Asia Express I

History
- Namesake: Pilbara
- Builder: Burmeister & Wain
- Yard number: 877
- Completed: 1981
- Identification: IMO number: 7618686

General characteristics
- Tonnage: 10,014 GRT, 12,600 DWT
- Propulsion: Burmeister & Wain Alpha 12U28LU
- Speed: 16 knots

= Asia Express I =

Asia Express I is a roll-on/roll-off cargo ship. Built by Burmeister & Wain and commissioned as the Pilbara by Stateships, it has subsequently operated for other shipping lines under a variety of names.

==History==
Construction of the ship was commenced by Burmeister & Wain in Copenhagen for KS Difko under the name Hamlet Arabia, it was launched named Hamlet Ariadne. It was bareboat chartered by Stateships, and after being modified by Hongkong United Dockyards was renamed Pilbara, arriving in Fremantle in October 1981.

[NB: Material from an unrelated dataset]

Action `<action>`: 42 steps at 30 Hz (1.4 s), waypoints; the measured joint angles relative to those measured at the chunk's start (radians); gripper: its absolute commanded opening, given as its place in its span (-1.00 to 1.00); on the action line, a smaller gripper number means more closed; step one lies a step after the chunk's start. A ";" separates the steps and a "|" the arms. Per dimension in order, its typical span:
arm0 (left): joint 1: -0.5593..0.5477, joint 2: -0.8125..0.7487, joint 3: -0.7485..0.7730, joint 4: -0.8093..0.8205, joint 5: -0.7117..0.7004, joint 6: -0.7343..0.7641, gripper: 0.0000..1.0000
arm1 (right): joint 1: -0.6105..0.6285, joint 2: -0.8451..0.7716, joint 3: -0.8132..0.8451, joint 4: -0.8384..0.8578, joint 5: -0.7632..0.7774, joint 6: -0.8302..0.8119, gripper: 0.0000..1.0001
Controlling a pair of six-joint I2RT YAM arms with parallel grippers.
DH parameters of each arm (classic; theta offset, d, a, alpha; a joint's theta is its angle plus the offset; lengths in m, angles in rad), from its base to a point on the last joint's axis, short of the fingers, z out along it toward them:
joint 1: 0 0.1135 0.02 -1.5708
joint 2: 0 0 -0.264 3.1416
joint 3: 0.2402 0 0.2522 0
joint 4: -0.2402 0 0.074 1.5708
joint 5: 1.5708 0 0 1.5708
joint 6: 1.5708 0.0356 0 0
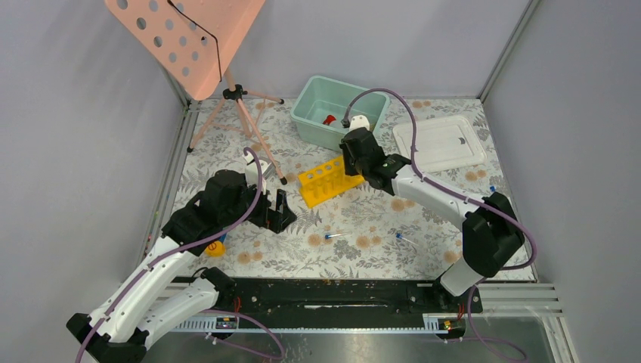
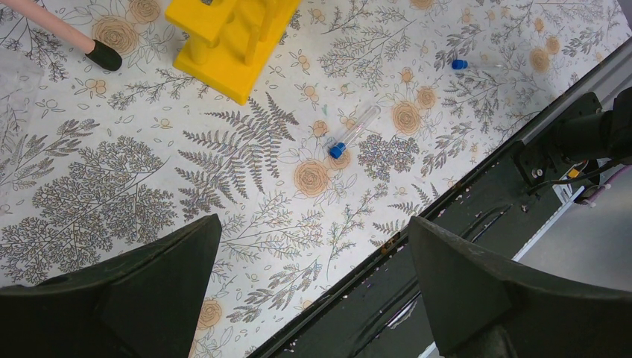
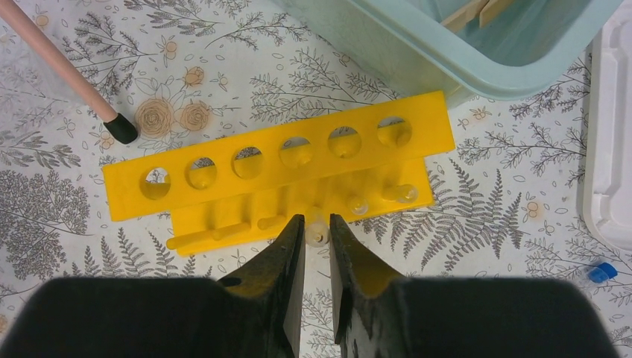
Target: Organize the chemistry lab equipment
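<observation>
R gripper (image 3: 317, 224): jaws nearly closed, pinching a small clear tube (image 3: 318, 231) at the near edge of the yellow test-tube rack (image 3: 223, 179). Rack sits mid-table, just in front of teal bin (image 1: 316, 134). L gripper (image 2: 313, 224): jaws fully wide, empty, hovering over floral mat (image 2: 112, 186). A blue-capped tube (image 2: 352, 132) lies on the mat ahead of it, a 2nd tube (image 1: 403, 238) further right. Red cap (image 1: 329, 119) visible inside bin.

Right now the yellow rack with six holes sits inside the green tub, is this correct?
No. The yellow rack is not inside the green tub; it sits on the flowered table cover just outside it, as the right wrist view shows. It does have six holes.
</observation>
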 measured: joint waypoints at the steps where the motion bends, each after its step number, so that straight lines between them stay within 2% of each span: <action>1: 0.000 0.000 0.000 0.000 0.000 0.000 0.98 | 0.000 0.003 0.001 0.001 0.000 0.000 -0.58; 6: 0.000 0.000 0.000 0.000 0.000 0.000 0.98 | 0.000 0.017 0.003 0.010 0.000 -0.003 -0.52; 15: 0.000 0.000 0.000 0.000 0.000 0.000 0.98 | 0.000 0.047 0.003 0.010 -0.002 -0.002 -0.31; 23: 0.000 -0.013 0.000 -0.001 -0.019 0.000 0.98 | 0.000 0.031 0.004 -0.035 -0.011 0.012 -0.22; 32: 0.000 -0.023 0.000 -0.011 -0.102 -0.002 0.98 | 0.000 -0.143 -0.029 -0.121 -0.082 0.074 -0.22; 42: 0.000 -0.046 0.000 -0.014 -0.228 -0.009 0.98 | 0.001 -0.283 -0.250 -0.134 -0.280 0.146 -0.21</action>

On 26 November 1981 on its second voyage northwards, it struck an uncharted sand bank approaching Derby jetty damaging its hull. Temporary repairs were made to allow it to proceed to Darwin to unload, before going to Hongkong United Dockyards for repair returning in May 1982.

It was returned to owners in August 1990 and renamed Algenib. Further renamings were to Hamlet Arabia in 1991, Mercaribe I in 1991,Hamlet Arabia in 1992, Asia Express in 1996 and Asia Express I in 2005. As at 2015 it was owned by PT Perusahaan Pelayaran Equinox of Panama.